Below is some data. Retype exactly the lines starting at the one with "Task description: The" and ending at the one with "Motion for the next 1".

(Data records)
* * * * *

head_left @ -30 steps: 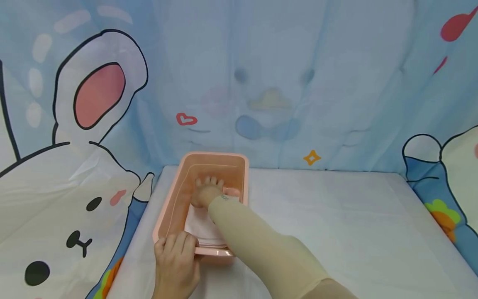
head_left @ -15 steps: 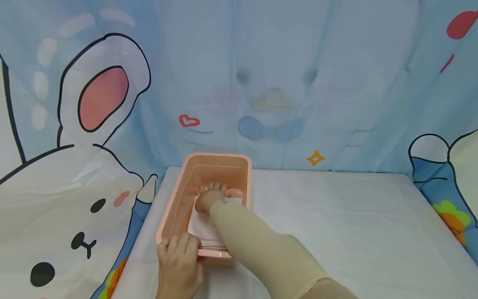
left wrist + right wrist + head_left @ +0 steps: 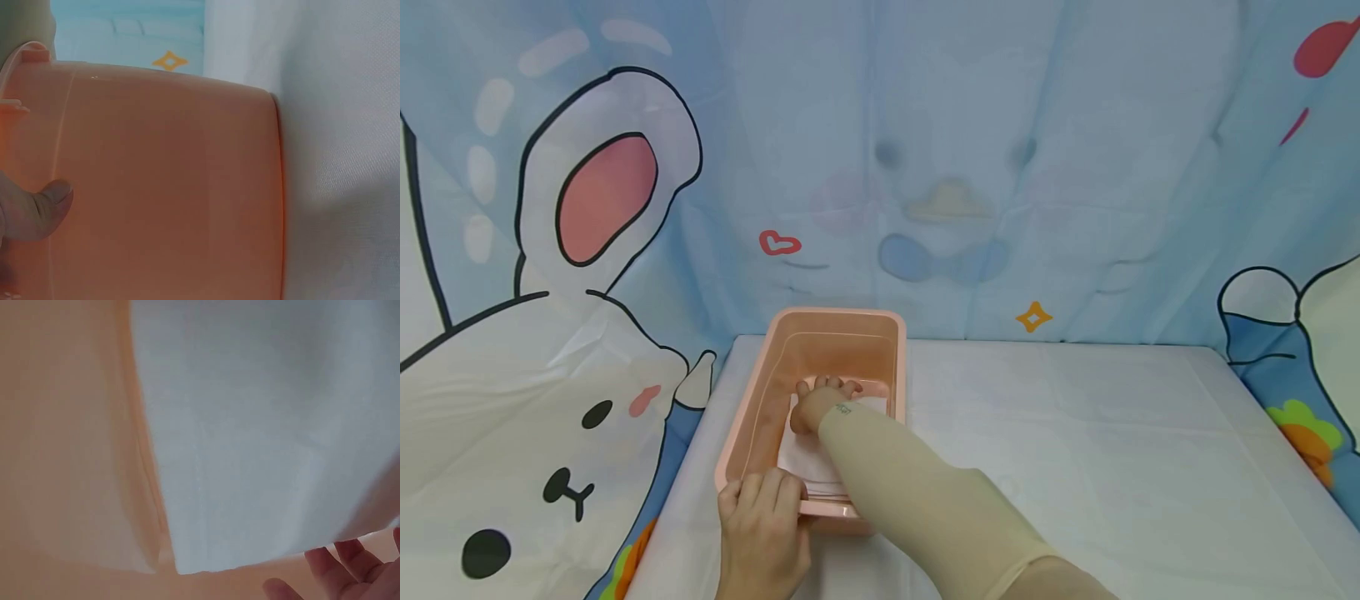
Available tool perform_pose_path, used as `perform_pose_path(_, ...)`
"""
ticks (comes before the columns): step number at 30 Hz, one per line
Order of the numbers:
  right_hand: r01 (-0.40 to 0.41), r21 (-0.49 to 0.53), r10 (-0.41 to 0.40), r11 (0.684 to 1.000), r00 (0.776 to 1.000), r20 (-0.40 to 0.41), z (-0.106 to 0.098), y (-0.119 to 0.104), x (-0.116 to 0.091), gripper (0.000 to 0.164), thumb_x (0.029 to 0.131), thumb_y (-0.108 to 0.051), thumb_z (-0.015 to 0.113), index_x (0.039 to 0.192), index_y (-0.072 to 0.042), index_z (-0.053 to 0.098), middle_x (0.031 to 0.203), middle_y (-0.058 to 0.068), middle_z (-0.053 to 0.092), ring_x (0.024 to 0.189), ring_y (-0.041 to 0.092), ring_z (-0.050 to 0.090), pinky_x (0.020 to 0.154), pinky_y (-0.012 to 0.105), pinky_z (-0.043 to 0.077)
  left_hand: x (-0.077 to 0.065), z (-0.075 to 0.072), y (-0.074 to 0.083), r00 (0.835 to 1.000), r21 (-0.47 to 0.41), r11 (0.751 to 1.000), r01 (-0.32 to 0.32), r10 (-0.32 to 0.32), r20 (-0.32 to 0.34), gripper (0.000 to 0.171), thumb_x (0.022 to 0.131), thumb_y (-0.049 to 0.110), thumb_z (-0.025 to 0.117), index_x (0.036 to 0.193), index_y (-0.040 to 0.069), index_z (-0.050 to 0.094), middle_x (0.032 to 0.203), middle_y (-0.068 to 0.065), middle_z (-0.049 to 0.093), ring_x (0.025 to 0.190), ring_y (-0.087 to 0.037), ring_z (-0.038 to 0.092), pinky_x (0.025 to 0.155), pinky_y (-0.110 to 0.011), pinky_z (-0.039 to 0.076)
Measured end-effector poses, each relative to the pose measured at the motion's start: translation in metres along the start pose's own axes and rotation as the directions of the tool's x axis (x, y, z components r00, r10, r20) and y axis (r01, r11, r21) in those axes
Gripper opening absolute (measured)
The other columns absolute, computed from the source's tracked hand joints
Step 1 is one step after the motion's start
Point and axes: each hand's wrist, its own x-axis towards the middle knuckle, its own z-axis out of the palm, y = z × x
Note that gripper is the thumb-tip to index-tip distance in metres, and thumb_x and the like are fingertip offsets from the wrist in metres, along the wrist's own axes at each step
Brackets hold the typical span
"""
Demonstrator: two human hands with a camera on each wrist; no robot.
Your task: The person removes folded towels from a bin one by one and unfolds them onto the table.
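A pink plastic bin (image 3: 747,425) stands on the white-covered table, with a folded white cloth (image 3: 808,461) lying flat on its floor. My left hand (image 3: 763,527) grips the bin's near rim at the left corner. In the left wrist view its thumb (image 3: 55,203) presses the bin's outer wall. My right hand (image 3: 817,406), below a cream sleeve, reaches inside the bin over the cloth's far part. In the right wrist view the fingers (image 3: 334,575) are spread and loosely bent, with their tips at the cloth's edge. The forearm covers part of the cloth and the bin's right side.
Behind the table hangs a light blue curtain (image 3: 955,108) with cartoon prints, and the bin's far end stands close to it. White tabletop (image 3: 1075,450) stretches to the right of the bin. A printed bunny sheet (image 3: 625,467) borders the left side.
Inside the bin, my right hand has drawn slightly toward me and lower, and its fingers bend more. My left hand keeps hold of the rim. The whole view has shifted a little.
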Motion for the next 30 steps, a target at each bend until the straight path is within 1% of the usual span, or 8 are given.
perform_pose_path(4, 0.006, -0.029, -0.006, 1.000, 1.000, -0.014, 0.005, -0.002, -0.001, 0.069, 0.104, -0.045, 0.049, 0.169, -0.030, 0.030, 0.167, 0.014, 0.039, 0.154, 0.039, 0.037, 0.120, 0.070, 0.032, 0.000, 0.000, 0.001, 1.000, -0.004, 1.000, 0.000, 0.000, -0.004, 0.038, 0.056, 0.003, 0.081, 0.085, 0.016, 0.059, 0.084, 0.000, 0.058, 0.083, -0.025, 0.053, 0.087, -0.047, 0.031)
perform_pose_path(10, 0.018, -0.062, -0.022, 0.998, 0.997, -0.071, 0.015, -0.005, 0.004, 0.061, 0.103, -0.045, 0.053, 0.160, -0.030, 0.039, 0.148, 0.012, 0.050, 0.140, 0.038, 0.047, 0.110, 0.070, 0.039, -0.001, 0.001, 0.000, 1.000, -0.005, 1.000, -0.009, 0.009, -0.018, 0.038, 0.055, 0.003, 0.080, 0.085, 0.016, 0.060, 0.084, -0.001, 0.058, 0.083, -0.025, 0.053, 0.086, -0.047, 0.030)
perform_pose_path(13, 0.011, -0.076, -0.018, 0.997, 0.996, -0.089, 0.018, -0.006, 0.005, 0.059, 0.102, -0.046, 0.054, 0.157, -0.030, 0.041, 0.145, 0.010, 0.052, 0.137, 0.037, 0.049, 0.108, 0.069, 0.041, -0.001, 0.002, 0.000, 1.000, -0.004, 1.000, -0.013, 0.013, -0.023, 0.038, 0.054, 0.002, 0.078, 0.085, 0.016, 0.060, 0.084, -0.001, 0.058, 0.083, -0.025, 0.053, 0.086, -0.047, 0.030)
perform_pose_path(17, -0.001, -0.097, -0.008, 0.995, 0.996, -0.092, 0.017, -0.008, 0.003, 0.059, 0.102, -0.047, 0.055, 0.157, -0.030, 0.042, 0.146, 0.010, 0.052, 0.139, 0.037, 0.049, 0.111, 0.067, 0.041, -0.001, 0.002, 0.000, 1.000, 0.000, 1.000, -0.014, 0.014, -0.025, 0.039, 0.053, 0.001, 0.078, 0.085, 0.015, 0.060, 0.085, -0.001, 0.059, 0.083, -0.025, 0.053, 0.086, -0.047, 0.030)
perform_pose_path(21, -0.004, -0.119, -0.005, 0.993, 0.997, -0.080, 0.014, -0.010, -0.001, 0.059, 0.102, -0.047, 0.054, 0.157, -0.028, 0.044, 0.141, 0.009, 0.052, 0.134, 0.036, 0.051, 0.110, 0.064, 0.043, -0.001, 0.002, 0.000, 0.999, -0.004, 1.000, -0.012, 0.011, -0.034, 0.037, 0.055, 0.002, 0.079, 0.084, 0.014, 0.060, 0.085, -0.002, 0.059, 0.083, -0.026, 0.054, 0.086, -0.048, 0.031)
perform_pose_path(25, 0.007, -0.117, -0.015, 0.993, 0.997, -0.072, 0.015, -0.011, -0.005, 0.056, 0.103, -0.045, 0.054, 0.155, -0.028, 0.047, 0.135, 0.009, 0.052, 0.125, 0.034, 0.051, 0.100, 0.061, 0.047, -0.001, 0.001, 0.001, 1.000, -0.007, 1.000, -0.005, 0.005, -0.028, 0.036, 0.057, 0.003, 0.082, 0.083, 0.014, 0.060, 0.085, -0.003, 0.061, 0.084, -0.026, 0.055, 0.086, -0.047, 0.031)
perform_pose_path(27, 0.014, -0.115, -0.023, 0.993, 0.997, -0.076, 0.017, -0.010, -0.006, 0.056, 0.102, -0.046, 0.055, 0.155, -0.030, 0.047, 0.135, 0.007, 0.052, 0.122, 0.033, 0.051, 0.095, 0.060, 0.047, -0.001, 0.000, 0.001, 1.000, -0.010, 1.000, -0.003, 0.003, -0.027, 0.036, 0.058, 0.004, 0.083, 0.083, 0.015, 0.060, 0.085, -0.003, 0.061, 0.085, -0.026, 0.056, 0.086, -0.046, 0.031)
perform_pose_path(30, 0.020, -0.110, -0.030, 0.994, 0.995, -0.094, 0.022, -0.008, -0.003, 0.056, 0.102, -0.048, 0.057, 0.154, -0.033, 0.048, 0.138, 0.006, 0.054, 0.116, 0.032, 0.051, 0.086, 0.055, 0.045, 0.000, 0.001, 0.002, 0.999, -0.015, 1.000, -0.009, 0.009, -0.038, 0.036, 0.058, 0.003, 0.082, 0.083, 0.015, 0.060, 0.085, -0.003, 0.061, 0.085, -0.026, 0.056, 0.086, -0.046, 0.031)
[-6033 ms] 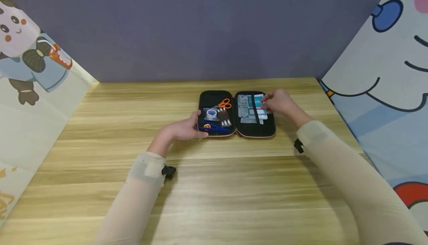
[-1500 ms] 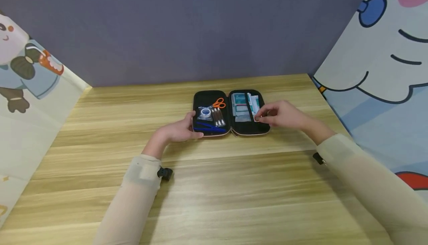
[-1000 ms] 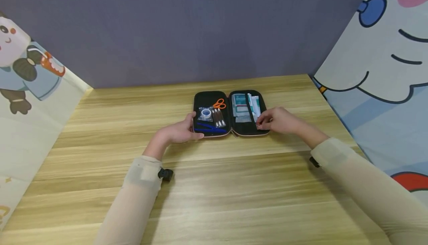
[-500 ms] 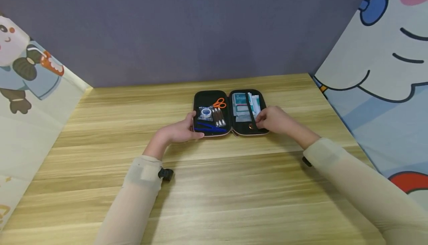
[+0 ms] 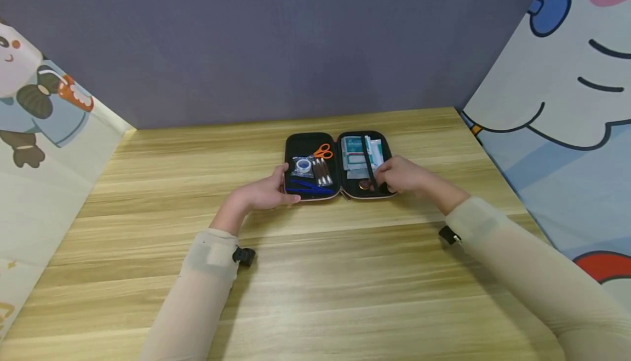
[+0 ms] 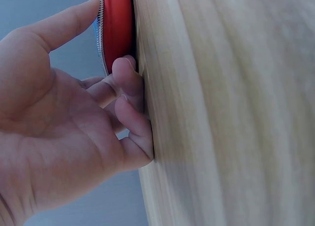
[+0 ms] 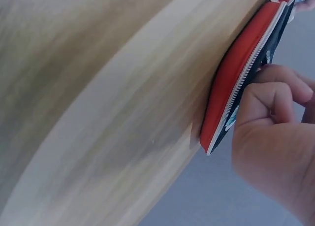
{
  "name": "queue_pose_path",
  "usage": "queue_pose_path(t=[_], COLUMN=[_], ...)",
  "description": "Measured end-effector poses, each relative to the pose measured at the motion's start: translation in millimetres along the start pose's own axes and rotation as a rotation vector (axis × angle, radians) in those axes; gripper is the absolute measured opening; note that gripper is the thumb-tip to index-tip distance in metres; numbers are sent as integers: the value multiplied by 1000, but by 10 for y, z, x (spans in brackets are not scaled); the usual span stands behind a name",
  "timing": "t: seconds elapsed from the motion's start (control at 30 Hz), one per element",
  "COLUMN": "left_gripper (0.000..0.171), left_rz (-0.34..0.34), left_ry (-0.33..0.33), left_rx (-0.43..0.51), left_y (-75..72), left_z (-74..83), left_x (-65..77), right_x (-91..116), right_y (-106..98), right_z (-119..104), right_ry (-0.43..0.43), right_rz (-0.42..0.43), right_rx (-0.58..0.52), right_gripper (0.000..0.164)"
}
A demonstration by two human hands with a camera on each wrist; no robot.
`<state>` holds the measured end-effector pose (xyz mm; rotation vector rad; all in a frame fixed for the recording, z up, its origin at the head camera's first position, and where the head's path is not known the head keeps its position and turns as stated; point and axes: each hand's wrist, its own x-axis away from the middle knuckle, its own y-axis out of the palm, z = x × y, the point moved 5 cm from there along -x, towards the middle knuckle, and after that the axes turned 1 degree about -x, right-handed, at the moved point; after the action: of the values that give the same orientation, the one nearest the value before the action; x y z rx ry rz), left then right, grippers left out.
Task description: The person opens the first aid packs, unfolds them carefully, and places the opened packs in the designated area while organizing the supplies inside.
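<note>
An open zippered first-aid case [image 5: 313, 141] lies flat on the table, black inside and red outside. My left hand [image 5: 261, 192] grips its left end, thumb at the near edge; the left wrist view shows the thumb on the zipper. Over the right half, my right hand [image 5: 401, 176] has curled fingers at the black elastic strap [image 5: 367, 158] and seems to pinch its near end; the fingertips are partly hidden. Just left of the strap lies a small round copper-coloured item [image 5: 365, 184]. Packets [image 5: 352, 150] sit under the strap.
The case's left half holds orange-handled scissors [image 5: 323, 152], a bagged tape roll [image 5: 303, 166], brown-and-white swabs [image 5: 322, 172] and blue tweezers [image 5: 309, 188]. A grey wall rises behind the wooden table [image 5: 315, 279]; cartoon panels flank both sides.
The round item went from the left half into my right fingers, then down beside the strap, and has shifted slightly left. The strap's near end now bends rightward. My left hand keeps its grip.
</note>
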<state>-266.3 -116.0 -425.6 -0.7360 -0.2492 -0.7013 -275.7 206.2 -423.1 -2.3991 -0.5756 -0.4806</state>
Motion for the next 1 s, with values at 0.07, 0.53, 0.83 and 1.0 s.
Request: queue_pose_path(t=[0.07, 0.53, 0.83, 1.0], left_gripper=[106, 105, 108, 103], left_rz=[0, -5, -8, -23], left_ry=[0, -3, 10, -8], left_rx=[-3, -20, -22, 40], left_y=[3, -9, -36, -109], left_z=[-5, 0, 6, -33], left_x=[3, -14, -23, -45], right_x=[-1, 120, 119, 94], right_y=[1, -63, -137, -176], right_z=[4, 87, 328, 313], right_ry=[1, -42, 4, -18], right_rz=[6, 204, 75, 26], right_rx=[14, 515, 634, 594], right_gripper=[39, 125, 135, 130])
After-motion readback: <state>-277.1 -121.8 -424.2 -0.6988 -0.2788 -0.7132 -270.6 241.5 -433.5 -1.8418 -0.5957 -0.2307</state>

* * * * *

# [ANSWER TO THE EXERCISE]
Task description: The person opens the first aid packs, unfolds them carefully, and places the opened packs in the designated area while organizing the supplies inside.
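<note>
An open zippered first-aid case [image 5: 313, 141] lies flat on the table, black inside and red outside. My left hand [image 5: 261, 192] grips its left end, thumb at the near edge; the left wrist view shows the thumb on the zipper. Over the right half, my right hand [image 5: 401, 176] has curled fingers at the black elastic strap [image 5: 367, 158] and seems to pinch its near end; the fingertips are partly hidden. Just left of the strap lies a small round copper-coloured item [image 5: 365, 184]. Packets [image 5: 352, 150] sit under the strap.
The case's left half holds orange-handled scissors [image 5: 323, 152], a bagged tape roll [image 5: 303, 166], brown-and-white swabs [image 5: 322, 172] and blue tweezers [image 5: 309, 188]. A grey wall rises behind the wooden table [image 5: 315, 279]; cartoon panels flank both sides.
The round item went from the left half into my right fingers, then down beside the strap, and has shifted slightly left. The strap's near end now bends rightward. My left hand keeps its grip.
</note>
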<state>-266.3 -116.0 -425.6 -0.7360 -0.2492 -0.7013 -275.7 206.2 -423.1 -2.3991 -0.5756 -0.4806</state>
Motion for the next 1 s, with values at 0.07, 0.53, 0.83 and 1.0 s.

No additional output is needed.